Your task: The records beneath should be printed exactly, and the pictures are to be left out.

============

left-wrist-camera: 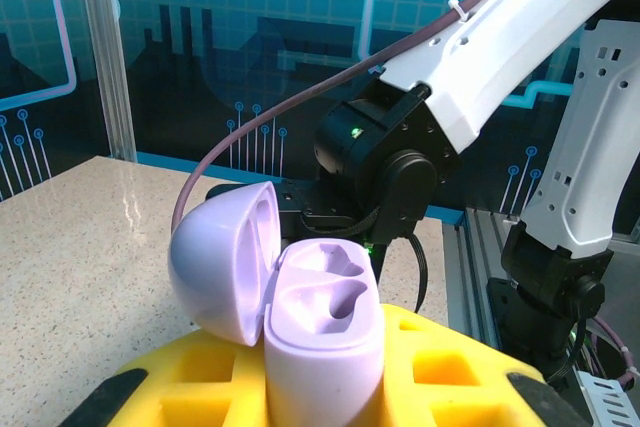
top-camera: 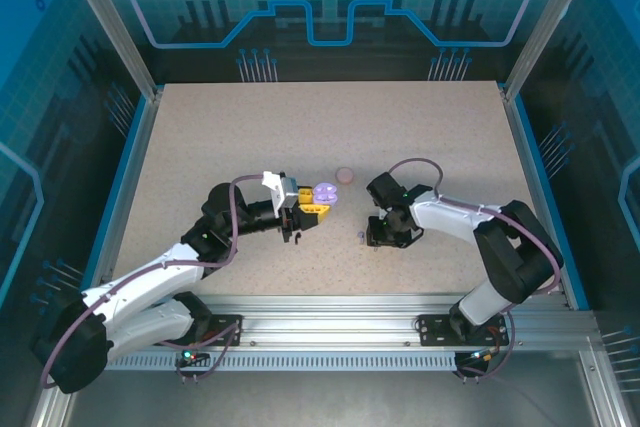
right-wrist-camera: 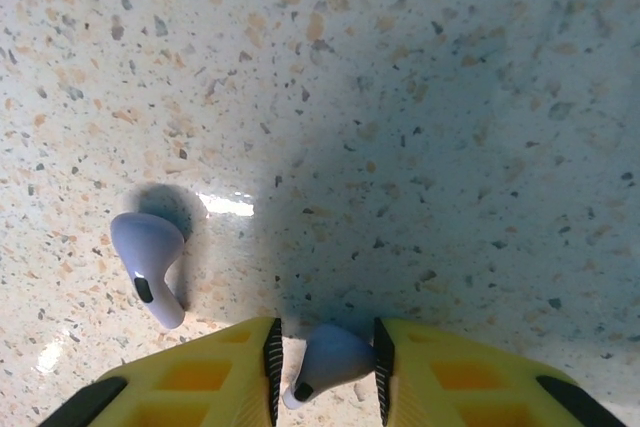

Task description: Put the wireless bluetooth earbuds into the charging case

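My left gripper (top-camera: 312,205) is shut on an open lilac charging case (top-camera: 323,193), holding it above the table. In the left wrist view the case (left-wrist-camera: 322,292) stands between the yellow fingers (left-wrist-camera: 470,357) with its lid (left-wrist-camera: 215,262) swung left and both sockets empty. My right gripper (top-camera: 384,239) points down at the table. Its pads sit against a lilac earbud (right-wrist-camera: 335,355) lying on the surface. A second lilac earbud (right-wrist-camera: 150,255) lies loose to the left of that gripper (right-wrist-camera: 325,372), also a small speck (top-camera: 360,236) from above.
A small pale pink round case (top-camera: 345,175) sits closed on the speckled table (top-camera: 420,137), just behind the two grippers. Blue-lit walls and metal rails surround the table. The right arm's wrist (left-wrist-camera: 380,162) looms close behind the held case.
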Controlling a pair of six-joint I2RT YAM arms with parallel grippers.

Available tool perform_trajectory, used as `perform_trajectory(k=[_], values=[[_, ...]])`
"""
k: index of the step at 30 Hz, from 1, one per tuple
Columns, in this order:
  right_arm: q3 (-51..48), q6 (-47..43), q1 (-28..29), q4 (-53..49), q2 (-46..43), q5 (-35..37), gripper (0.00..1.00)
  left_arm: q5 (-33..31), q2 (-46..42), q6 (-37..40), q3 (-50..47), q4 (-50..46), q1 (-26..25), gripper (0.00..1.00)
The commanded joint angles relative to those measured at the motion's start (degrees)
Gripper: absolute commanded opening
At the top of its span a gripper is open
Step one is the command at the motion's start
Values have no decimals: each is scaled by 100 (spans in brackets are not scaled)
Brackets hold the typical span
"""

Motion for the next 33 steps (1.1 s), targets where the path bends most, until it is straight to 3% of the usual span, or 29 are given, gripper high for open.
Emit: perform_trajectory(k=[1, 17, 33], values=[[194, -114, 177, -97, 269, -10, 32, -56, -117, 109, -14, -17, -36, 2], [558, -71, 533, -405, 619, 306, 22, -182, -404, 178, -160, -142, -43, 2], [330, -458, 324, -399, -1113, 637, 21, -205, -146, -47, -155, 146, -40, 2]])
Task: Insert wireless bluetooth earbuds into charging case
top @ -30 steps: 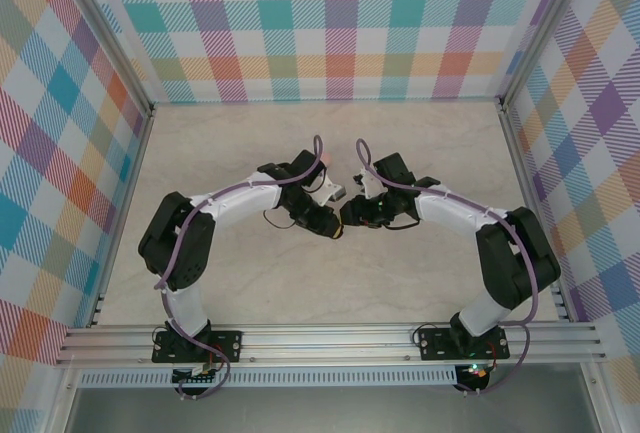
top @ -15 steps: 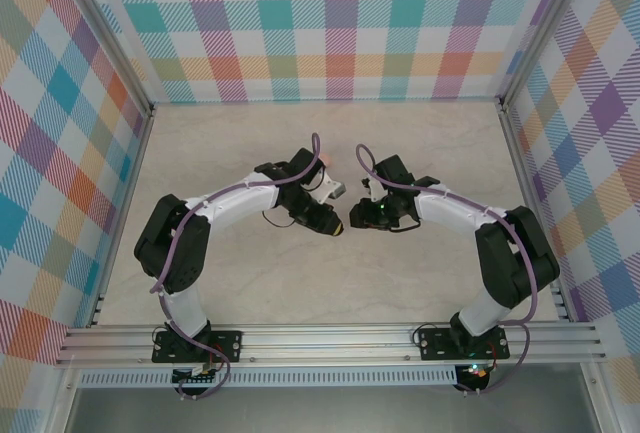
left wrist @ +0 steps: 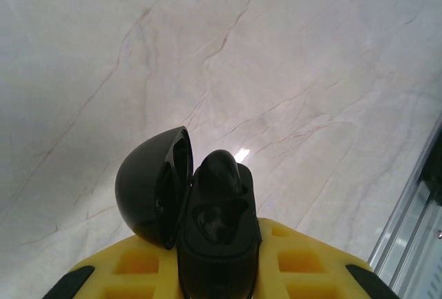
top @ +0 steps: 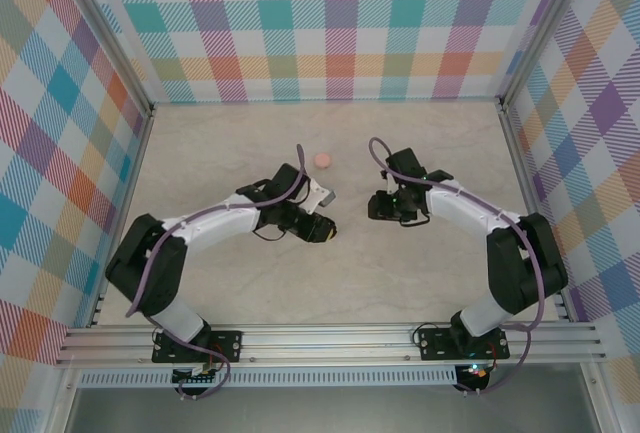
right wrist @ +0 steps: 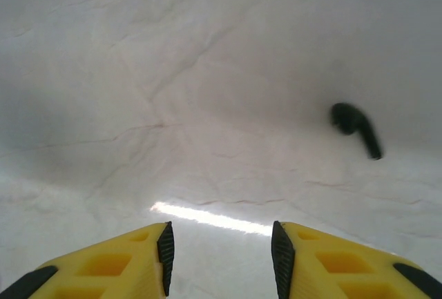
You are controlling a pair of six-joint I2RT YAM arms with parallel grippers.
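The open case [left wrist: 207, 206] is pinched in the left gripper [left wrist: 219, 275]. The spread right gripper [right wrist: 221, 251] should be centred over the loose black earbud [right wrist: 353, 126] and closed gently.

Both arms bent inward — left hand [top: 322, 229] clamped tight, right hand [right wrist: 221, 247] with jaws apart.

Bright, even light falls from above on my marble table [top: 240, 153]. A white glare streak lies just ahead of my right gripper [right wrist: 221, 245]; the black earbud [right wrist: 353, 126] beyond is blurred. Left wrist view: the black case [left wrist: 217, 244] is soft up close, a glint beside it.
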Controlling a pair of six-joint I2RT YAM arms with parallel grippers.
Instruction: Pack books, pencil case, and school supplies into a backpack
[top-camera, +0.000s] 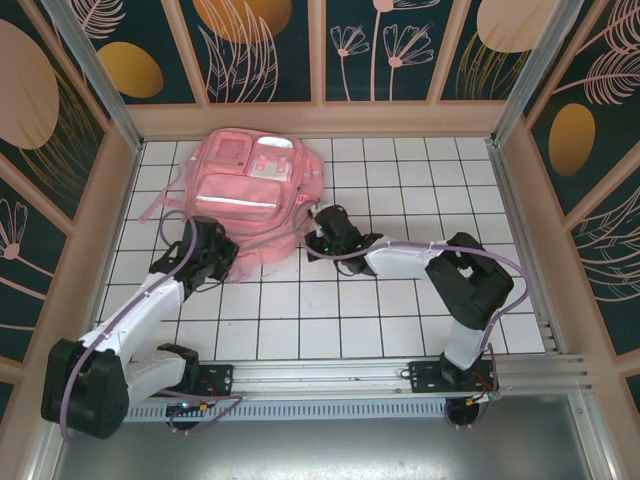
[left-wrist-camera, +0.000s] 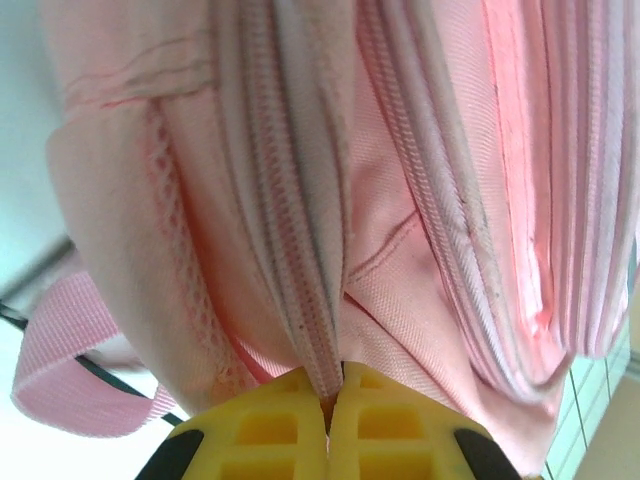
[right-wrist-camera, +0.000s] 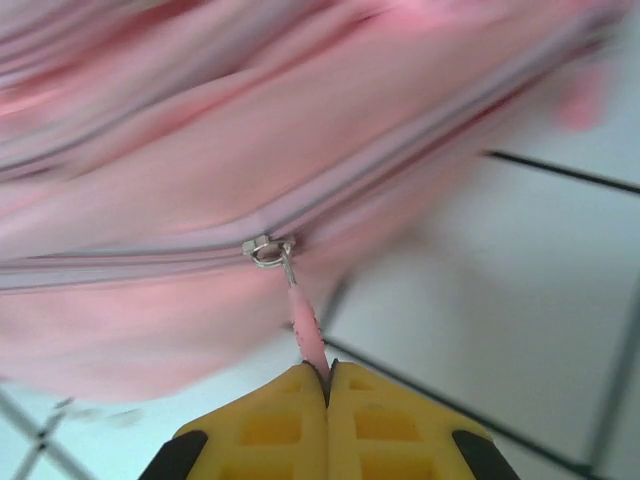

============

Task output:
left-wrist-camera: 
top-camera: 
right-wrist-camera: 

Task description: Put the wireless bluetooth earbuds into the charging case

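My left gripper (top-camera: 312,205) is shut on an open lilac charging case (top-camera: 323,193), holding it above the table. In the left wrist view the case (left-wrist-camera: 322,292) stands between the yellow fingers (left-wrist-camera: 470,357) with its lid (left-wrist-camera: 215,262) swung left and both sockets empty. My right gripper (top-camera: 384,239) points down at the table. Its pads sit against a lilac earbud (right-wrist-camera: 335,355) lying on the surface. A second lilac earbud (right-wrist-camera: 150,255) lies loose to the left of that gripper (right-wrist-camera: 325,372), also a small speck (top-camera: 360,236) from above.
A small pale pink round case (top-camera: 345,175) sits closed on the speckled table (top-camera: 420,137), just behind the two grippers. Blue-lit walls and metal rails surround the table. The right arm's wrist (left-wrist-camera: 380,162) looms close behind the held case.
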Controlling a pair of six-joint I2RT YAM arms with parallel grippers.

Available tool perform_trajectory, used as `perform_trajectory(k=[_], values=[[_, ...]])`
"""
k: index of the step at 30 Hz, from 1, one per tuple
Columns, in this order:
  right_arm: q3 (-51..48), q6 (-47..43), q1 (-28..29), q4 (-53..49), q2 (-46..43), q5 (-35..37), gripper (0.00..1.00)
  left_arm: q5 (-33..31), q2 (-46..42), q6 (-37..40), q3 (-50..47), q4 (-50..46), q1 (-26..25), gripper (0.00..1.00)
The commanded joint angles relative to those measured at the motion's start (degrees)
Gripper: absolute commanded opening
At the top of its span a gripper is open
Step one is the command at the motion's start
Values have no decimals: each is scaled by 100 (spans in brackets are not scaled)
Brackets hold the typical span
"""

Motion for the next 33 steps (1.1 s), targets where the path bends most, until it is straight to 3% of the usual span, or 29 are given, gripper high for open.
Emit: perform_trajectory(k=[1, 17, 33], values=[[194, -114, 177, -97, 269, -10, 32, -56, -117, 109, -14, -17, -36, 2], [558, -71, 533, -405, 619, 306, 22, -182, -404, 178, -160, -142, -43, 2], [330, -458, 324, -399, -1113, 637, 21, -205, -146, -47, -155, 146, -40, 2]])
Task: Insert wireless bluetooth earbuds into charging case
top @ -30 steps: 
top @ -15 steps: 
left wrist @ +0 steps: 
top @ +0 steps: 
right wrist @ +0 steps: 
You are controlling a pair of six-joint I2RT YAM arms with parallel grippers.
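The open case [left wrist: 207, 206] is pinched in the left gripper [left wrist: 219, 275]. The spread right gripper [right wrist: 221, 251] should be centred over the loose black earbud [right wrist: 353, 126] and closed gently.

Both arms bent inward — left hand [top: 322, 229] clamped tight, right hand [right wrist: 221, 247] with jaws apart.

Bright, even light falls from above on my marble table [top: 240, 153]. A white glare streak lies just ahead of my right gripper [right wrist: 221, 245]; the black earbud [right wrist: 353, 126] beyond is blurred. Left wrist view: the black case [left wrist: 217, 244] is soft up close, a glint beside it.
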Controlling a pair of six-joint I2RT YAM arms with parallel grippers.
Instruction: Pack books, pencil case, and school supplies into a backpack
[top-camera, +0.000s] 
[left-wrist-camera, +0.000s] 
[right-wrist-camera, +0.000s] 

This exercise has nothing further to it.